Ramone no sintió ninguna alegría.

– Díselo a Bo.

Ramone y Antonelli se volvieron hacia el monitor. Green giró la cabeza al oír que llamaban. La puerta se abrió y se asomó Rhonda para informarle de que tenía una llamada que le interesaba.

Antes de salir de la sala de interrogatorios, Green se miró el reloj, y luego hacia la cámara.

– Cuatro treinta y dos -dijo.

Volvió al cabo de unos minutos, dejó constancia otra vez de la hora y se sentó frente a William Tyree, que ahora estaba fumando.

– ¿Estás bien?-preguntó Green.

– Sí.

– ¿Quieres otro refresco?

– Todavía me queda.

– Bueno. Pues volvamos a casa de tu mujer, ayer. Cuando entraste, fuiste con ella hasta la mesa del comedor. ¿Y qué pasó entonces?

– Ya he dicho que no me acuerdo.

– William.

– Es verdad.

– Mírame, William.

Tyree miró los grandes y dulces ojos del detective Bo Green. Unos ojos de mirada bondadosa, los ojos de un hombre que había recorrido las mismas calles que él, los mismos pasillos del instituto Ballou. Un hombre que había crecido en una familia fuerte, como él. Que había oído a Trouble Funk y Rare Essence y Backyard, y que de joven había visto a todos aquellos grupos go-go tocar gratis en Fort Dupont Park, como él. Un hombre que no era tan distinto a él, un hombre en quien Tyree podía confiar.

– ¿Qué hiciste con el cuchillo cuando fuiste con Jackie hasta la mesa?

Tyree no contestó.

– Tenemos el cuchillo -declaró Green, sin atisbo de amenaza o malicia en la voz-. Tenemos la ropa que llevabas. Y sabes que la sangre de la ropa y el cuchillo coincidirá con la de tu mujer. Y que la piel bajo las uñas de tu mujer va a ser la piel que te falta en la cara, del corte ese que tienes ahí. Así que, William, ¿por qué no acabamos con esto?

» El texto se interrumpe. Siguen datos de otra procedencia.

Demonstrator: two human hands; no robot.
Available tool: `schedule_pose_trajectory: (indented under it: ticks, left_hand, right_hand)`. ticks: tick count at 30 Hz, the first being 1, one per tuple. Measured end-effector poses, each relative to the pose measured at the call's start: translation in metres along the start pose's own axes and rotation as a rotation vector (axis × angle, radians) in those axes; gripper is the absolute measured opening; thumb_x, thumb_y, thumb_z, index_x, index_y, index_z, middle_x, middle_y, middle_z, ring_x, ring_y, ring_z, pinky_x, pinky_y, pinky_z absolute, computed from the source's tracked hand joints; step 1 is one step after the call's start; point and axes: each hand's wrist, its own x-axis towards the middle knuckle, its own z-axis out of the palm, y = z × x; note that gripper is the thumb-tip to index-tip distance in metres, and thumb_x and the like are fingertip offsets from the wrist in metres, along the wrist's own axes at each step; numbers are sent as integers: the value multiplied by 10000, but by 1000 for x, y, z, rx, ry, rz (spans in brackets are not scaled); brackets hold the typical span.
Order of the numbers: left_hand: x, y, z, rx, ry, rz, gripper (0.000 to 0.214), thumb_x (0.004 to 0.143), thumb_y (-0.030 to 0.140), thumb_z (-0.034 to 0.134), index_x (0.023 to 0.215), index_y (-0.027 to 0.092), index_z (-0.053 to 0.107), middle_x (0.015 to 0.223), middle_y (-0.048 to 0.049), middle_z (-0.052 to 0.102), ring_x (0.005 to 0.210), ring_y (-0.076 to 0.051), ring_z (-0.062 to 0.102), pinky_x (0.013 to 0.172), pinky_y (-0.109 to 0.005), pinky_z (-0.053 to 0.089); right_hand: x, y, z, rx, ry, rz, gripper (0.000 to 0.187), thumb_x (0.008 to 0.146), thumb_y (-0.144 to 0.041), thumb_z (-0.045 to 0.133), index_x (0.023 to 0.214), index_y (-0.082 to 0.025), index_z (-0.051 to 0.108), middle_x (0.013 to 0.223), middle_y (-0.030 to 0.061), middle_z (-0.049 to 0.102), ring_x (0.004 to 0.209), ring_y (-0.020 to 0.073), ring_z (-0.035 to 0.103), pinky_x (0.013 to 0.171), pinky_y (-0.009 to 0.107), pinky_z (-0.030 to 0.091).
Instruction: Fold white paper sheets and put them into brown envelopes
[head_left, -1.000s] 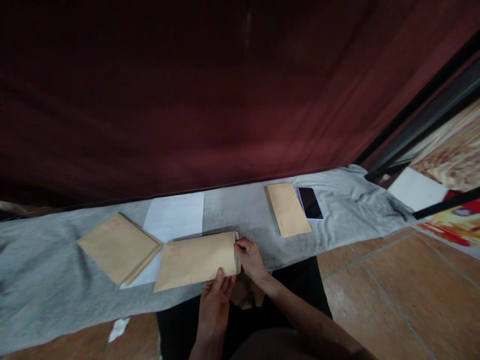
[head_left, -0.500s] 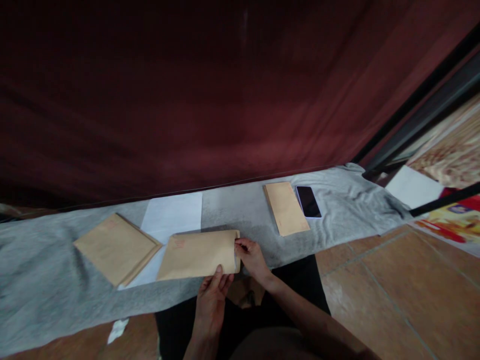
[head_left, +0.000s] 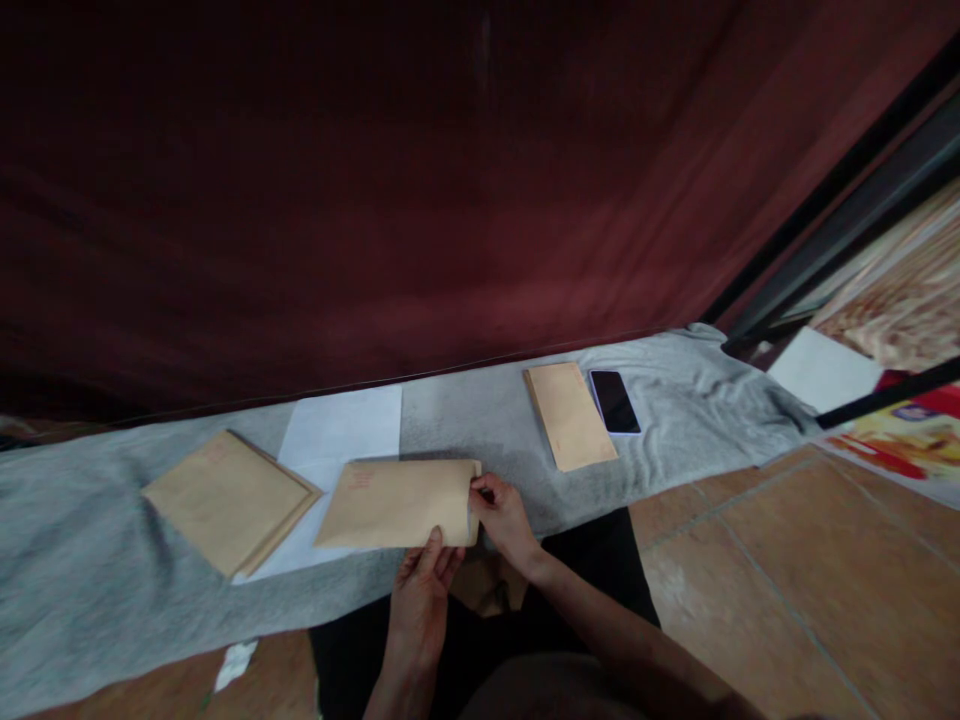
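A brown paper envelope with red print near its left end lies across my front, partly over white paper sheets. My left hand grips its lower edge near the right end, thumb on top and fingers underneath. At the envelope's open right end, my right hand is closed, with its fingertips pinched at the opening. A pale edge shows inside the mouth, but whether my fingers hold that or the envelope's flap is too small to make out. More brown envelopes are stacked at the left, overlapping the sheets.
Another pile of brown envelopes lies to the right beside a phone. Grey cloth covers the narrow surface, with a dark red curtain behind it. A white scrap lies on the tiled floor.
The near edge of the envelope has risen slightly. Both hands keep nearly the same places, and the whole view has shifted a little.
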Motion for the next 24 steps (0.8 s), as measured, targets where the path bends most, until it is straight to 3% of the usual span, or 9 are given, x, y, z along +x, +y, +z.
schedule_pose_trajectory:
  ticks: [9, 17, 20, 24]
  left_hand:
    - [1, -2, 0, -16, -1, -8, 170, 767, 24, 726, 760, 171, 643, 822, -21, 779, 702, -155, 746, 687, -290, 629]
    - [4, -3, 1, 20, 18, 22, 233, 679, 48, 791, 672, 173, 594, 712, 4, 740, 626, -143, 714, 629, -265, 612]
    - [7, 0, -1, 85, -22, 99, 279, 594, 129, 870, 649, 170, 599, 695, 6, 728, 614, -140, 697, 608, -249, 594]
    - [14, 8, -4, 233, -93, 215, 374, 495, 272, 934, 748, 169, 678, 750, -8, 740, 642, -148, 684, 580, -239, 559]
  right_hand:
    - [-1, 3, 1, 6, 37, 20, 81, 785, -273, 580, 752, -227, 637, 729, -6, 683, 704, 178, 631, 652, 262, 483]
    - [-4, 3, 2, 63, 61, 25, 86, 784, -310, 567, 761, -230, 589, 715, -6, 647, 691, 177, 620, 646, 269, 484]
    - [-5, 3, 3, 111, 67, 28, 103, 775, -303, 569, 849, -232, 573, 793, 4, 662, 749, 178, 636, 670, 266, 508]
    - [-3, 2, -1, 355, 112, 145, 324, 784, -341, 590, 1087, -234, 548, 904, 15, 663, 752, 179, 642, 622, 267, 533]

– Detective, es que no me acuerdo.

– ¿Utilizaste el cuchillo que encontramos en la bolsa para apuñalar a tu mujer, William?

Tyree chasqueó la lengua. Tenía los ojos llenos de lágrimas.

– Si usted lo dice, supongo que lo hice.

– ¿Lo supones o lo hiciste?

Tyree asintió con la cabeza.

– Lo hice.

– ¿Qué hiciste?

– Apuñalar a Jackie con ese cuchillo.

Green se arrellanó en la silla y cruzó las manos sobre su amplia barriga. Tyree dio una calada al cigarrillo y tiró la ceniza en un trozo de papel de aluminio.

– No se puede negar -comentó Antonelli-. A Bo se le dan bien estos colgados.

Ramone no dijo nada.

Ambos siguieron observando mientras William Tyree contaba el resto de la historia. Después de apuñalar a su mujer, se llevó su coche y con el dinero que le había robado pilló más crack. Luego procedió a fumárselo en distintos puntos de Southeast. No comió ni durmió en toda la noche. Alquiló el coche de Jackie a dos hombres distintos. Usó la tarjeta de crédito para echar gasolina y sacó dinero para comprar más crack. Estuvo constantemente drogado. No tenía planes, aparte de esperar a la policía, que sin duda acabaría por encontrarlo. Hasta entonces nunca había cometido el más mínimo delito relacionado con la violencia, y no conocía el terreno. No sabía cómo esconderse. Y de haber querido, no se le ocurría adónde ir.